King County public health officials say up to 90 dogs staying at a kennel outside of Seattle may have been exposed to the virus. Two have tested positive for flu, but further tests are needed to confirm it’s the new strain.

“None of the dogs have immunity to fight it off, so you see large numbers of dogs getting ill when the virus starts to circulate,” said Beth Lipton, vet for Public Health Seattle and King County. “When dogs are going to day care or dog parks or boarding overnight in kennel facilities, it can spread very rapidly.”

Cases first showed up last March in Chicago and spread quickly. Around 2,000 dogs in 24 states have been infected. A vaccine was made available in November.

Vets say the disease is rarely fatal, but owners should see a vet right away if their dog shows symptoms.

“So if your dog doesn’t eat well, misses a meal, if you see coughing, if you see lethargy, just being tired, moping around, it could be a sign of a fever,” vet Rob McMonigle said. “If you see that, give your local vet a call and schedule an appointment because they’ll need to get on some special medications for it.”

The Seattle and King County health department says their Facebook post outlining the symptoms has been viewed 189,000 times since Tuesday.
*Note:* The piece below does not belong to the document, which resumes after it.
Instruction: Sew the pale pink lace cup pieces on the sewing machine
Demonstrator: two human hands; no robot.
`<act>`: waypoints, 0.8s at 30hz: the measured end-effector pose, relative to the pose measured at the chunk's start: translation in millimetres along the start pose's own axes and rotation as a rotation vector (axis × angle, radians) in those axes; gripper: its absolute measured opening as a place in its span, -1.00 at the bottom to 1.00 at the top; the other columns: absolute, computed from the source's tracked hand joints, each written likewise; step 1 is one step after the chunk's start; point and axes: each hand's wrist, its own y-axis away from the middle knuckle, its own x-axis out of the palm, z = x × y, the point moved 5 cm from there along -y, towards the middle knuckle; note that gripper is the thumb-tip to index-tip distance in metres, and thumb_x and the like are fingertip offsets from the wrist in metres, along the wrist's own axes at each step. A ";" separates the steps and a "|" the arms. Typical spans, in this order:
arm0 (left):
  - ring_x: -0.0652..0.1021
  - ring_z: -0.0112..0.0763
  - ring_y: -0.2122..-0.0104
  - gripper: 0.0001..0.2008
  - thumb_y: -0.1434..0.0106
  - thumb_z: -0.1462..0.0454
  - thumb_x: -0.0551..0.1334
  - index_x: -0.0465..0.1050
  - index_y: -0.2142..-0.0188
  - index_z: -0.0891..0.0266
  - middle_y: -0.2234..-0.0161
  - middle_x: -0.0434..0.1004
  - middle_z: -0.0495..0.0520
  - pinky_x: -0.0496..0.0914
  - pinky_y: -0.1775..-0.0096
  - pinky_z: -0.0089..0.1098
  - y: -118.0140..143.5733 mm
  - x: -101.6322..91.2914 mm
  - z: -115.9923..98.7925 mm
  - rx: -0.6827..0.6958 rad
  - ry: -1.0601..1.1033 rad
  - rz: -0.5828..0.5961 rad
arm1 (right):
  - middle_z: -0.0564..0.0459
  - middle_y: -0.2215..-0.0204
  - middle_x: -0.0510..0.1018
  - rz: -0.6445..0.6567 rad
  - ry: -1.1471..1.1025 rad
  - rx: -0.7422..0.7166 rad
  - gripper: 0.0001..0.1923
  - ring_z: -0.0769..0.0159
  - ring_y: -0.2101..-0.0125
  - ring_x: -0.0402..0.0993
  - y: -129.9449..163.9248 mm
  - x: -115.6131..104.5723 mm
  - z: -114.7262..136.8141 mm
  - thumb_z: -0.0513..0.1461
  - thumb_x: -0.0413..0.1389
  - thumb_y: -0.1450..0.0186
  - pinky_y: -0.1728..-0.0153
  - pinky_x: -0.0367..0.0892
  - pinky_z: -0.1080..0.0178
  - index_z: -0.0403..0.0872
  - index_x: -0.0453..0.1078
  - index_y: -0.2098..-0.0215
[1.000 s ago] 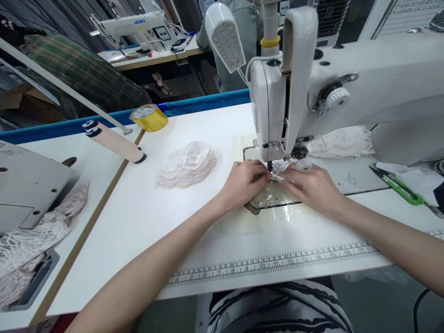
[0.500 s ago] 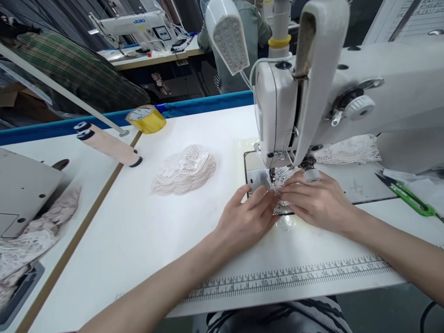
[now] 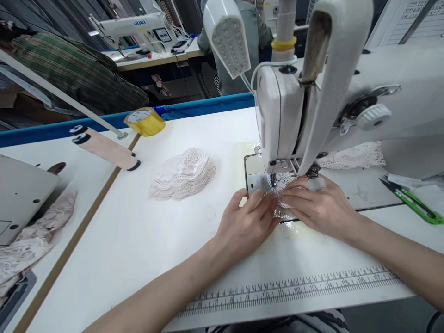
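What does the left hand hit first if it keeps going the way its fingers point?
Likely the lace piece at its fingertips, which the left hand already touches; just beyond sit the right hand and the sewing machine foot. Depth is unclear.

A yellow roll of tape (image 3: 144, 122) sits upper left; below it lies a pink thread cone (image 3: 104, 148), green-handled snips (image 3: 412, 203) at far right, a stack of white lace pieces (image 3: 183, 174) mid-frame

Sewing machine (image 3: 347, 92) at upper right: smooth, glossy white painted housing. Needle plate (image 3: 255, 178): bare polished metal. Lace piece (image 3: 285, 182) and lace stack (image 3: 183, 173): openwork cloth, matt. Tabletop (image 3: 138, 240): smooth white laminate. Tape roll (image 3: 144, 121): glossy yellow plastic.
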 end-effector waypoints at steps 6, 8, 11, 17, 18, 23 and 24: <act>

Local vets are now stocking up on the vaccine.

And while the virus is no laughing matter, a viral video features a Chicago pup named Herbert who’s putting on a brave face while recovering from the flu.

“Dogs are household members and often times they’re like kids in the family,” Lipton said. “People want to take care of their pets and do the right thing and keep them safe.”

Humans can’t contract the virus, but they could spread it to healthy dogs after close contact with an infected dog.